Bioastronomie - La faculté d'adaptation - Rouge sang dites-vous ? (V)

 

http://www.astrosurf.com/luxorion/bioastro-adaptation5.htm

 

La faculté d'adaptation

Rouge sang dites-vous ? (V)

Chez les mammifères, respiration et sang sont liés. Sans ce vecteur si particulier, les milliards de cellules que nous possédons mourraient, intoxiquées par les substances nocives, empêtrées dans leurs déchets et asphyxiées par manque d’oxygène.

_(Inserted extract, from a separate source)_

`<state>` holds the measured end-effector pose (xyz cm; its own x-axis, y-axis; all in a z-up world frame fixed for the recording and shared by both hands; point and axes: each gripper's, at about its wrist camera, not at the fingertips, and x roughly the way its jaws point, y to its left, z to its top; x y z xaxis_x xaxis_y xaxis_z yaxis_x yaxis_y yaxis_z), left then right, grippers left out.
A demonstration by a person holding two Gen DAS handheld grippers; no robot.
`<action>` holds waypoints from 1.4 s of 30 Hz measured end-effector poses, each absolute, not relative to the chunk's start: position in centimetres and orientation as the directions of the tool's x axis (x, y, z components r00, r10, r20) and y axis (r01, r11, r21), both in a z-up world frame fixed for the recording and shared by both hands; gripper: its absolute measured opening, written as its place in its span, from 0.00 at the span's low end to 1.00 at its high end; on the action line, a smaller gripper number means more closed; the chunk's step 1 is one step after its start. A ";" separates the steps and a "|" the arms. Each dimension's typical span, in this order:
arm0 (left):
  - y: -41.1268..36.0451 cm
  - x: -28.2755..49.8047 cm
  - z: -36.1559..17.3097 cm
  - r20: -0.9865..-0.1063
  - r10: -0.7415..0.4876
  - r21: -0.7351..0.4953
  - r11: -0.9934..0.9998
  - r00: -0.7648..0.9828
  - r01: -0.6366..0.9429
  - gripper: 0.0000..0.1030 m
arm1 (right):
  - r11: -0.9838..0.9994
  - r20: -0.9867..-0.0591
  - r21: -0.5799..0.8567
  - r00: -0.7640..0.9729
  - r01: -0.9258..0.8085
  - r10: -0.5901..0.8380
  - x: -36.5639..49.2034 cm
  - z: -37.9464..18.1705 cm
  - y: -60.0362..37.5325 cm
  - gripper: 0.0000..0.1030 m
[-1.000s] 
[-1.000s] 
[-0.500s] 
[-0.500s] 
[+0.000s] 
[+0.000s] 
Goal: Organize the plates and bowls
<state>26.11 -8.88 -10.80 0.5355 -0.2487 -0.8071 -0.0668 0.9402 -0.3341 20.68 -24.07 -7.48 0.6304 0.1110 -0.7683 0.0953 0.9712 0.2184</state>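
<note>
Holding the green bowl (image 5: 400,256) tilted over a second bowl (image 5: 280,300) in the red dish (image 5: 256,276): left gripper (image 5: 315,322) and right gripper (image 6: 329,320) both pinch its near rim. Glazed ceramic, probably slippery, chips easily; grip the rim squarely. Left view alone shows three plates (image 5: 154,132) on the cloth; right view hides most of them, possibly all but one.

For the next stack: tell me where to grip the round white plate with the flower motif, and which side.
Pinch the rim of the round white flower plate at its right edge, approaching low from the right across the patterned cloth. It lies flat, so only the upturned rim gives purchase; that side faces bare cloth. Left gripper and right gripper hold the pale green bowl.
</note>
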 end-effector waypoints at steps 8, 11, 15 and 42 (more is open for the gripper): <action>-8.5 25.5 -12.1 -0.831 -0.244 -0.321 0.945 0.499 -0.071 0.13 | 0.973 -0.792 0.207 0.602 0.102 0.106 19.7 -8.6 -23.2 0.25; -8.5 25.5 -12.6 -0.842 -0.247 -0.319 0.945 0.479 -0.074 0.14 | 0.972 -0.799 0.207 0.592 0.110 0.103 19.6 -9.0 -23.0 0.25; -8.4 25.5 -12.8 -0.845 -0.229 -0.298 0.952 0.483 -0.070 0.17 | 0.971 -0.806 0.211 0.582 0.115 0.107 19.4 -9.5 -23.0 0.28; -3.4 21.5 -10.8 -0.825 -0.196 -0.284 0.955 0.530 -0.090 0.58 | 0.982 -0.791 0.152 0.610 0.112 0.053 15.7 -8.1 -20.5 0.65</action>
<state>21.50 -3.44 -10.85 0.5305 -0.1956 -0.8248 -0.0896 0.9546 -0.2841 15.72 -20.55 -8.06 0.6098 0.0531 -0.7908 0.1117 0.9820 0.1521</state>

Au cours de l’évolution, le sang apparaît pour la première fois chez les annélides. Il constitue un liquide vecteur de l’oxygène, des éléments nutritifs et des déchets de toutes les cellules. Mais il se différencie peu de l’eau de mer bien qu’il participe à la régulation homéostatique, c’est-à-dire que sa composition et sa salinité sont déjà contrôlés.

Chez les insectes, à notre grand étonnement le sang n’a pas de fonction respiratoire qui est assignée à d'autres organes. Leur sang permet le déploiement des ailes après la métamorphose de la nymphe par exemple, l’enroulement de la trompe du papillon et participe à certains mouvements du corps ou ne transporte que les nutriments.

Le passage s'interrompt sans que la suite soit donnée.